Hi there Blue Rising, so nice of you to come by and say hi. Yes, I am back to full health and am very grateful. I have long learned to heal myself with medicinal plants and that knowledge comes in handy when you encounter a tenacious and vicious little bug. I have encountered many hardships in my life; I’m a tough lady. Cancerians are known to be quite tenacious too. Picked on the wrong lady! Hahaha! I will not be a number. :lol: :twisted:

I’m glad to hear that you and your family are doing well also. I saw you entering the tent over there. I was tempted also, but decided to keep my stuff here in this cozy peaceful space. If I say hi here, will it be felt there? I’m sure it will by some.

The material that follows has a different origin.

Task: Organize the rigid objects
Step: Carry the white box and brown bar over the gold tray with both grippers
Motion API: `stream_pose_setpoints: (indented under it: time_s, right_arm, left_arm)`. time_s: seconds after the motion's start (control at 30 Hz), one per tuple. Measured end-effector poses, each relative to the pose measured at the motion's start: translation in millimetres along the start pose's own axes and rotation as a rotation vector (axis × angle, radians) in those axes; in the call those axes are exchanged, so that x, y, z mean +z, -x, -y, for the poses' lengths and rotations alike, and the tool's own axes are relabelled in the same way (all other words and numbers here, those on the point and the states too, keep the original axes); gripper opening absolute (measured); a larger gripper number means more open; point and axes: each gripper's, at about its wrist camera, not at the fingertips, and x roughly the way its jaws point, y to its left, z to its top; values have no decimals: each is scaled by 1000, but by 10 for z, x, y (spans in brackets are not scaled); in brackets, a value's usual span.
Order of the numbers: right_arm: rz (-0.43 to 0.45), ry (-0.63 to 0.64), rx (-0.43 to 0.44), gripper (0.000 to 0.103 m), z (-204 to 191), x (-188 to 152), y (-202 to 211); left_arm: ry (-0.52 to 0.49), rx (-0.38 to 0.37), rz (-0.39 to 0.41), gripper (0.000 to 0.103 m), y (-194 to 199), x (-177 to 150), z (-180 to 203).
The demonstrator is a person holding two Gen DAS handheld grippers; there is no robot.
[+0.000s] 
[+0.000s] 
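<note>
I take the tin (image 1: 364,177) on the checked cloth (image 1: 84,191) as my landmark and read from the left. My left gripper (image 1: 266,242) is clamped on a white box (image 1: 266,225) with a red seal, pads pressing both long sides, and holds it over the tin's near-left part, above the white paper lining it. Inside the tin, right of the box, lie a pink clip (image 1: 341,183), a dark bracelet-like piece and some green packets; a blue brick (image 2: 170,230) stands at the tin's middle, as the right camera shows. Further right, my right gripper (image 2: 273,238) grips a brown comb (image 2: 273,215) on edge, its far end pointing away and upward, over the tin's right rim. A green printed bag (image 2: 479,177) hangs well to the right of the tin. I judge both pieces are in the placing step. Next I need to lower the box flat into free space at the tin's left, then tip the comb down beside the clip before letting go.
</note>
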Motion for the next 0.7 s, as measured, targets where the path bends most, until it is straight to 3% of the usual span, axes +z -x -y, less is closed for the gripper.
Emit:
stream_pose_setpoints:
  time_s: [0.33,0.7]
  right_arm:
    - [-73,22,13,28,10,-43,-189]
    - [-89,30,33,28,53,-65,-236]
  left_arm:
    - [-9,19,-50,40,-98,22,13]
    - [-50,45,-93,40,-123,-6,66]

My one and only grandson has entered his teens this year… has he ever changed! LOL! It will take a couple of years before he gets back to being a bit more interested in his grandma again. This whole quarantine thing is not helping much. It makes me wonder how these children will handle things in the future.

Funny you cannot see this thread without logging in. When I come by, I can see without logging in. What kind of magic is that? I’ve been coming more often lately, I'm glad I did.

Feeling quite at peace today. Taking in all the Love.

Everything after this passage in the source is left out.